Maybe it is just a testament to the book’s quality that it can be enjoyed purely on its own terms, but also in the greater context that I can appreciate it now. Interestingly, the book’s sharply anti-Russian point of view is also far more fitting with the current zeitgeist than that of the early 1990s, when post-Soviet Russia was viewed in far more positive terms. Kundera would have none of that, and after more than 20 years of Putinism run amok in the world, it’s much easier to accept his point of view now.

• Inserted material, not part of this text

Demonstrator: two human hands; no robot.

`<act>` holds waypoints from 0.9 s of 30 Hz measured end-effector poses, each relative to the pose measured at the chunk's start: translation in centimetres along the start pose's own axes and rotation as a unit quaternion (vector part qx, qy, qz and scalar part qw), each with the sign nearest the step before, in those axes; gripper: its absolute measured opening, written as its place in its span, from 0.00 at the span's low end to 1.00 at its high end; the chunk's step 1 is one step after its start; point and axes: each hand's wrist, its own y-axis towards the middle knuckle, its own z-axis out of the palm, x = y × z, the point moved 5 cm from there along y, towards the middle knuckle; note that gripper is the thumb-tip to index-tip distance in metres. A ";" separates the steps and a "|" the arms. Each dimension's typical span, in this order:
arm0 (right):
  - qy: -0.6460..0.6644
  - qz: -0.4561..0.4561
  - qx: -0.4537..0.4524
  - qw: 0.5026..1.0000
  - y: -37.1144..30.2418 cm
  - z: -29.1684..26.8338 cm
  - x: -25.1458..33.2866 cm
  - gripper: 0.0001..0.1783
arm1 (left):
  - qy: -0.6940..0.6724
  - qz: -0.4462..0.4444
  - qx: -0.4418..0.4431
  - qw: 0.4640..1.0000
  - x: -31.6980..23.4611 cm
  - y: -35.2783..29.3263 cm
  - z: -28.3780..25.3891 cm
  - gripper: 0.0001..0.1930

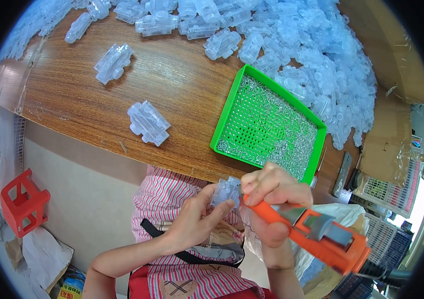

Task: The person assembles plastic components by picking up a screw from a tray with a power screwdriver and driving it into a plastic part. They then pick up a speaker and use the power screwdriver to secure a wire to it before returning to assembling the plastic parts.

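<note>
Between thumb and fingers, my left hand [196, 219] grips a clear plastic part [227, 192] just off the table's front edge. My right hand [274, 197] is wrapped round an orange electric screwdriver [316, 231], whose cord runs off to the lower right. The tool's front end points at the clear part; its tip is hidden by my fingers. Right behind my right hand lies a green perforated tray [228, 117] with many small silver screws [299, 149] in it. A similar clear part [148, 123] rests on the table to the left of the tray.
A large heap of clear plastic parts [311, 55] covers the back right of the brown table [182, 84]. Another single part [114, 63] lies farther left. Hand tools [342, 174] lie right of the tray, beside cardboard [386, 149]. A red stool [24, 203] stands on the floor at left.
</note>
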 end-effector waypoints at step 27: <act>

In many ways, however, the book seems dated. It fit with the cynical, ironic worldview of the 1980s and 90s beautifully. But now, the book’s stance against revolution and social change seems selfish and privileged. Calls for revolution within no longer feel appropriate. Even so, the book has resonance and value as a cautious reminder that even the best of intentions have a way of becoming corrupted when taken on as a mass movement and the most meaningful changes must always occur first at the personal level.
I’m reasonably sure that the last place where I read this novel was Richmond, Virginia, a city now engaged in the long-overdue act of tearing down its numerous Confederate general monuments. But as this act of social progress takes place, Kundera offers an interesting counterpoint to consider about the historical memory hole in Prague:
Wandering the streets that do not know their names are the ghosts of monuments torn down. Torn down by the Czech Reformation, torn down by the Austrian Counter-Reformation, torn down by the Czechoslovakian Republic, torn down by the Communists; even the statues of Stalin have been torn down. In place of those destroyed monuments, statues of Lenin are nowadays springing up in Bohemia by the thousands, springing up like weeds among ruins, like melancholy flowers of forgetting.
At the time I first read this novel, those Lenin statues had too been torn down. Now even the name Czechoslovakia has fallen into the memory hole. It was all easy to swallow 30 years ago. Perhaps the difficulty this message has in going down today makes “The Book of Laughter and Forgetting” even more valuable, even if we rightfully cheer Robert E. Lee monuments being destroyed.